Britain's Most Loved and Best Comedy Double Act

Morecambe and Wise Still Scoring

1960 Article

Still popular
This year Eric Morecambe and Ernie Wise celebrate their 20th anniversary. Twenty years is a long time for two comedians to work hand in hand. It is an achievement, highlighted by the fact that these two genuinely funny comics, are still scoring success after success.

A successful summer season in Australia last year brought Eric and Ernie back to Britain in tip-top form. They had been away for six months, yet no sooner were they known to be 'available' than offers of work came in and Messrs M. and W. have had little time to rest on their laurels.

"Which is exactly what we have never wanted to do," they insist. "The only way to be a successful act in show business is to keep on being successful."

That's why they aim that 1960 will be the year they remember.

Eric and Ernie teamed up as teenagers. Eric was born in Morecambe and Ernie in Leeds. Their real names are Eric Bartholomew and Ernie Wiseman, but they shortened the names, Eric taking the name of his home town, so that "they would just fit on the bill board."

As youngsters they had been "discovered" by Jack Hylton and Bryan Michie and these two personalities gave Morecambe and Wise the right sort of stepping-stones to launch their successful careers.

The only time the two have been parted for a long period was during the war. Ernie became a merchant seaman and Eric was a Bevan Boy, a coalminer.

After the War, the two wasted no time in teaming up again and a string of top variety dates put them well and truly "back in business."

Television has played an important part in the partnership of Eric Morecambe and Ernie Wise. About five years ago they did their first series for BBC-tv and it did not come up to expectations.

"There was a time just after that show when we would not like to talk about it." explain the comics. "But nowadays, we realise the mistakes we made. Frankly, we were very silly about it. Although the show came under fire from some critics, there were those who urged us to try again. We were told that we would be silly to shun the small screen just because our first series had not been acclaimed as fantastic."

"We wouldn't hear a word of it, however. On came our running shoes and it was months before we stopped to take out breath or glance back TV-wards, wondering if we should have stuck it."

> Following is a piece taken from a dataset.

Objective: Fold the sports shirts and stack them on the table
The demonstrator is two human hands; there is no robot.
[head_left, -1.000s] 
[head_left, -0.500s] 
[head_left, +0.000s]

But the odd part about this Morecambe and Wise show was the fact that it made them 'a name.'

"We found that even though the show had not been as successful as it might have been, people came to see us in the theatre. Our names were more known. In a way, it had good results for us."

Nowadays, however, the comics have to face the challenge of television and unlike their previous attitude, they are very keen on succeeding where they once fell down.

"We do as much TV as we can these days," says Eric and Ernie, who try to divide their year into a pantomime season, TV shows, summer season, TV shows and then pantomime again, "So far this year, we have chalked up quite a number of appearances, and reports have been favourable."

After their summer season in Weymouth this year, the comics will be doing TV and variety work.

"Variety is the grounding that we all need to have experienced. It is up one week, down another, but artists, especially comedians, need that experience – and no amount of television can replace it." Say the comics.

But Eric and Ernie admit that they find TV is very suitable for their particular style of comedy these days.

"We used to be quite a slapstick act." Says Eric Morecambe, "but now we have developed a TV technique in comedy which could be described as 'method' comedy, for want of a better expression."

Explaining the technique, Eric continues: "We can use facial expressions more often on TV. On stage the comedian is seen, but his face is a white blank to those at the back. On TV in close-up one can use all sorts of facial expressions to put over comic routines."

"It helps timing, too. One can stay silent and just look, which comes over amusingly on TV, while on stage it would just be an awkward silence, the audience thinking that he had forgotten what came next or something."

Eric and Ernie have developed a style of humour all their own, a style which is sometimes criticised as being too cruel and sarcastic.

"Most humour is cruel if only it is studied," says Ernie Wise. "Ours is no more cruel than any other. In America, or course, they have their 'sick' humour which I don't think would ever be popular in Britain. It is very hard humour, indeed."

An example of the sort of 'cruel' joke the comics crack is: A young woman phoned the doctor, crying out loud that her husband had swallowed a fountain pen. "I'll be right over" said the doctor. "What are you doing in the meantime?" "Using a pencil." Replied the wife.

"Now that is not terribly cruel, but it has been called cruel humour, you know," says the comedians, "On the other hand, it is a child's joke as compared to what Americans call 'sick' humour."

Backing up the Morecambe and Wise comedy act is their popular song-and-dance routine which has always been a feature of their repertoire.

Although both Eric and Ernie are from the North, they do not like to be classed as 'Northern comedians'.

"It gives the wrong impression," claim the comics, "We have done many summer season shows in Blackpool, but no matter how successful they are, we have to convince people that we are not just successful in the North."

Which is one of the reasons why the comedians – who have played seasons in London's West End – are determined to widen their scope and appear in season shows in such places as Torquay, Great Yarmouth, Margate and this year, Weymouth.